= Beginning of Section =

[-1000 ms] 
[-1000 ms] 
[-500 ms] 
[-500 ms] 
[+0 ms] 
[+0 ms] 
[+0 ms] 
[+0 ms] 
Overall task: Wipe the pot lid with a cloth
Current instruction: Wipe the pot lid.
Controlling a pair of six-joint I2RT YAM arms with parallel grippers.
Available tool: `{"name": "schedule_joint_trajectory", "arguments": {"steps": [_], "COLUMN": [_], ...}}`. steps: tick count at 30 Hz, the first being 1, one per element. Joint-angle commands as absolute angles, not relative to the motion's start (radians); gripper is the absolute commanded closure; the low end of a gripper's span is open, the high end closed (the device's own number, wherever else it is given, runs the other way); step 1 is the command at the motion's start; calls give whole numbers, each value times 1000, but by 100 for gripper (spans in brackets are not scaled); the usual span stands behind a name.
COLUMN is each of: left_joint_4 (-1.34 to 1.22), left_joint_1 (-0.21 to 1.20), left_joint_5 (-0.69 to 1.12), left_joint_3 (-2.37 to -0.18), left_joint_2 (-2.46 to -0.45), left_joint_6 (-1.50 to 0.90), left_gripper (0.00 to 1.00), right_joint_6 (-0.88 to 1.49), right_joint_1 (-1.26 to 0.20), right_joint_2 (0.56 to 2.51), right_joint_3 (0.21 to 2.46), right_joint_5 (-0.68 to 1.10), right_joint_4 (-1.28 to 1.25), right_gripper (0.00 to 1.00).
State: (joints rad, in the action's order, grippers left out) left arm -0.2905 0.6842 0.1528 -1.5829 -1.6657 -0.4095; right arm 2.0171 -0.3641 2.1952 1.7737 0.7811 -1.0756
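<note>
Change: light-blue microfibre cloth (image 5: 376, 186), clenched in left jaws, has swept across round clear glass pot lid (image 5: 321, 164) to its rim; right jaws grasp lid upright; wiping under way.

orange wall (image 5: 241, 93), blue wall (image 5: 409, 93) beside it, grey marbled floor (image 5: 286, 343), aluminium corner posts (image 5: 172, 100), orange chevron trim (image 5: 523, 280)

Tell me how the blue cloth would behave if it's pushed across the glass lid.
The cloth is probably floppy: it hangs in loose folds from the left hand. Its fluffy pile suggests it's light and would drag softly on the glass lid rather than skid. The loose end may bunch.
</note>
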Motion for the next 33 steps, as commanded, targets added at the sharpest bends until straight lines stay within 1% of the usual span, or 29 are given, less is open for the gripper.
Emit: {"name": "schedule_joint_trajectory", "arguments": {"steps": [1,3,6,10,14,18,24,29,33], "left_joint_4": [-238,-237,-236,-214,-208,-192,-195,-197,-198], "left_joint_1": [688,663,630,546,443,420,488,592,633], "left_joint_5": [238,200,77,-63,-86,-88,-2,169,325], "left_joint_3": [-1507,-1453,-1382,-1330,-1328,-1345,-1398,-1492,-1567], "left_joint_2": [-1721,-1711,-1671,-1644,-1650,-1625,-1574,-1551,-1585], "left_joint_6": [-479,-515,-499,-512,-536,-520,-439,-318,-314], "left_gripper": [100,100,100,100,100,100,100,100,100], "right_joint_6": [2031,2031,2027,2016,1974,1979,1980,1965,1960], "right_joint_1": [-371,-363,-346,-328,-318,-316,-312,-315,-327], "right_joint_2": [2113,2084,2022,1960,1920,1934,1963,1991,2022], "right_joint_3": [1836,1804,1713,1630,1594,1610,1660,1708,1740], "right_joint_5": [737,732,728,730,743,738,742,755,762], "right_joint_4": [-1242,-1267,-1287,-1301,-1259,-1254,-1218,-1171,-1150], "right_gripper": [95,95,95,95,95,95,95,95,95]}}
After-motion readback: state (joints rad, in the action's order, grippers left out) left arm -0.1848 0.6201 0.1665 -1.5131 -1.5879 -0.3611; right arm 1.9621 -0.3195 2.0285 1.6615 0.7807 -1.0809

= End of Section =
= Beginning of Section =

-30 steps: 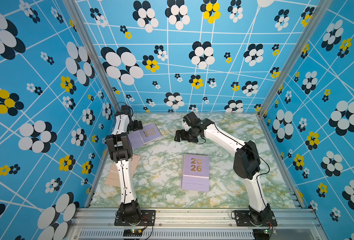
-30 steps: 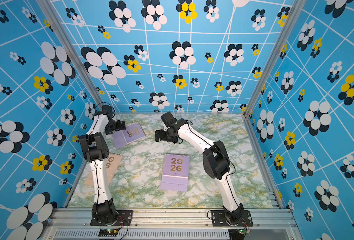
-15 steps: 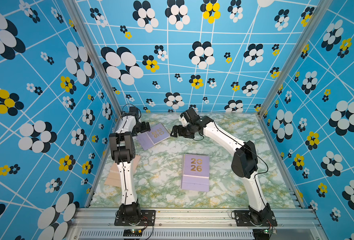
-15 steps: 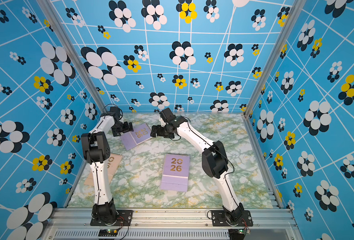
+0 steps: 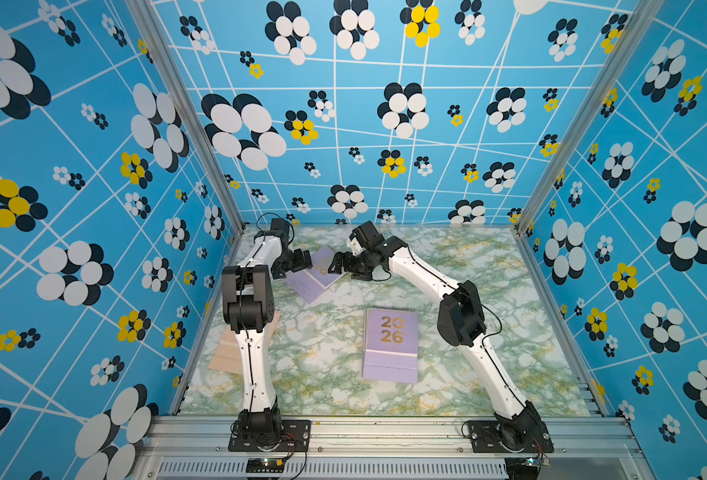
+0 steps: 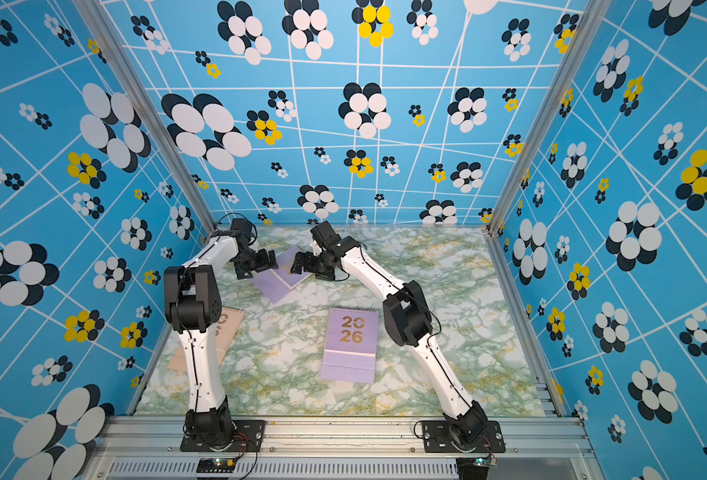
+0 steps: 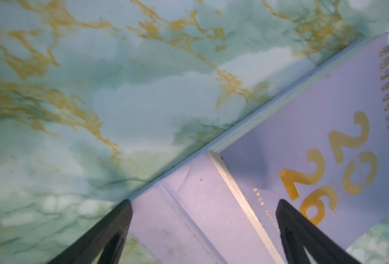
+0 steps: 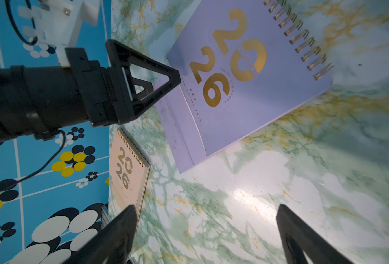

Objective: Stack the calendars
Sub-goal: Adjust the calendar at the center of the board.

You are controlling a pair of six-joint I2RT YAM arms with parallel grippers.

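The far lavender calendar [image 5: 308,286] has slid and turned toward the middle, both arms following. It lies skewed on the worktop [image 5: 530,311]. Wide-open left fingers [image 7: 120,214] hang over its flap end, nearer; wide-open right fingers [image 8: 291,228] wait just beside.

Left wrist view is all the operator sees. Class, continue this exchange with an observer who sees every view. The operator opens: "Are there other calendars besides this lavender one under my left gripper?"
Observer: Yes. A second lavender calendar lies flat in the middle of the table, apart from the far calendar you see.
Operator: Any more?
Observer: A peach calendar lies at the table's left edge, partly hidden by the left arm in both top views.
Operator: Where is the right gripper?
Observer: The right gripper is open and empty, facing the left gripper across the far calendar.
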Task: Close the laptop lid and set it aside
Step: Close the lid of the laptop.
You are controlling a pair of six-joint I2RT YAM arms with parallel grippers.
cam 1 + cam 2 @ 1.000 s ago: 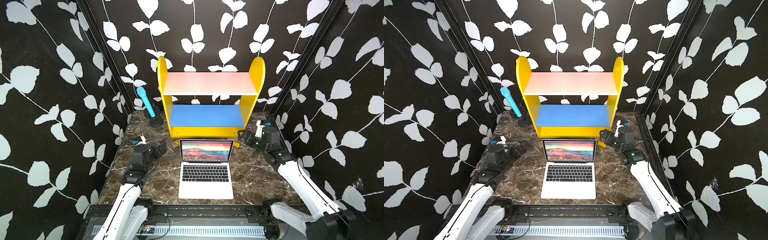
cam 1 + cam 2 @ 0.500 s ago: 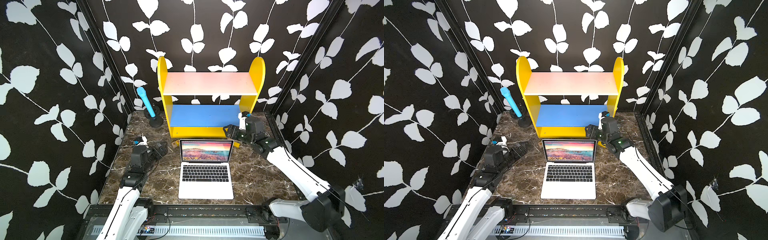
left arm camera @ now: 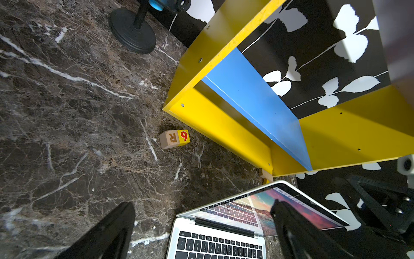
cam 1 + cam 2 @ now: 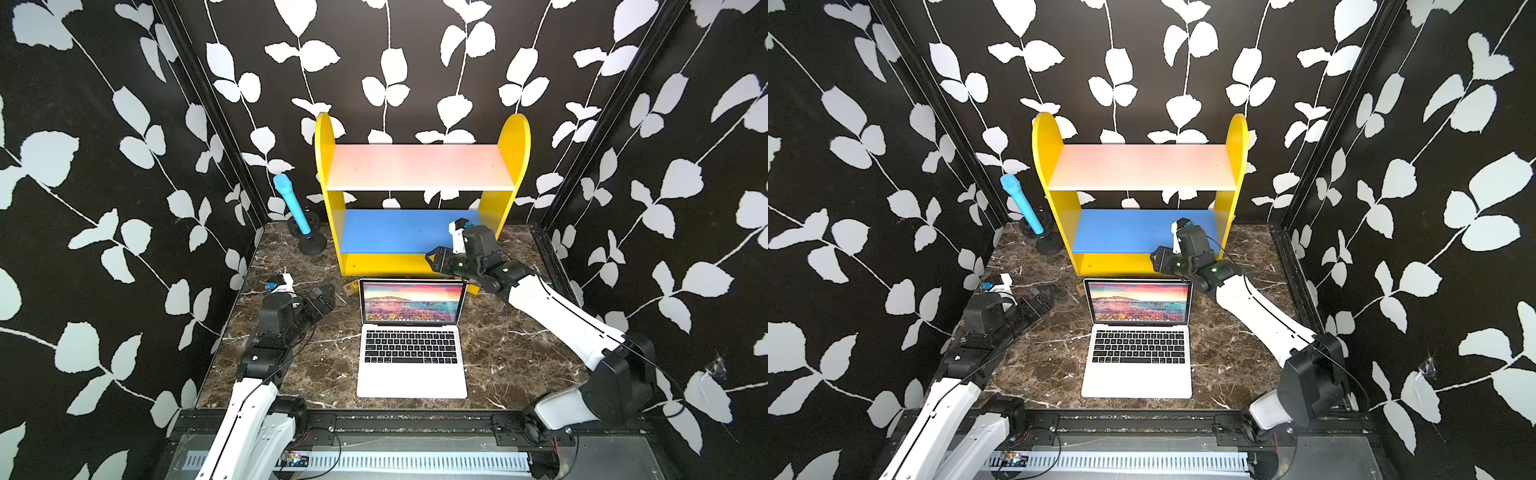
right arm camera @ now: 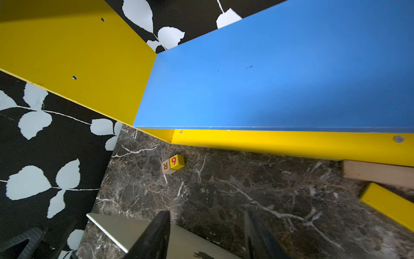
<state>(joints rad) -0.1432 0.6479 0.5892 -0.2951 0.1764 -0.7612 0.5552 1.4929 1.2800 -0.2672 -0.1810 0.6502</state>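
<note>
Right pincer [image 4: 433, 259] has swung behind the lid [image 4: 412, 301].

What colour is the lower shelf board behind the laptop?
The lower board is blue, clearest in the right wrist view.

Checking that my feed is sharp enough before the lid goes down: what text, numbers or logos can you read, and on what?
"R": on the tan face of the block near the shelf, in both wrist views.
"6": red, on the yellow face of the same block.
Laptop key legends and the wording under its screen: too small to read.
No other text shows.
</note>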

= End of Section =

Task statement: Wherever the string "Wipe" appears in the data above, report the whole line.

Answer for this exercise:
Overall task: Wipe the pot lid with a cloth
Current instruction: Wipe the pot lid.

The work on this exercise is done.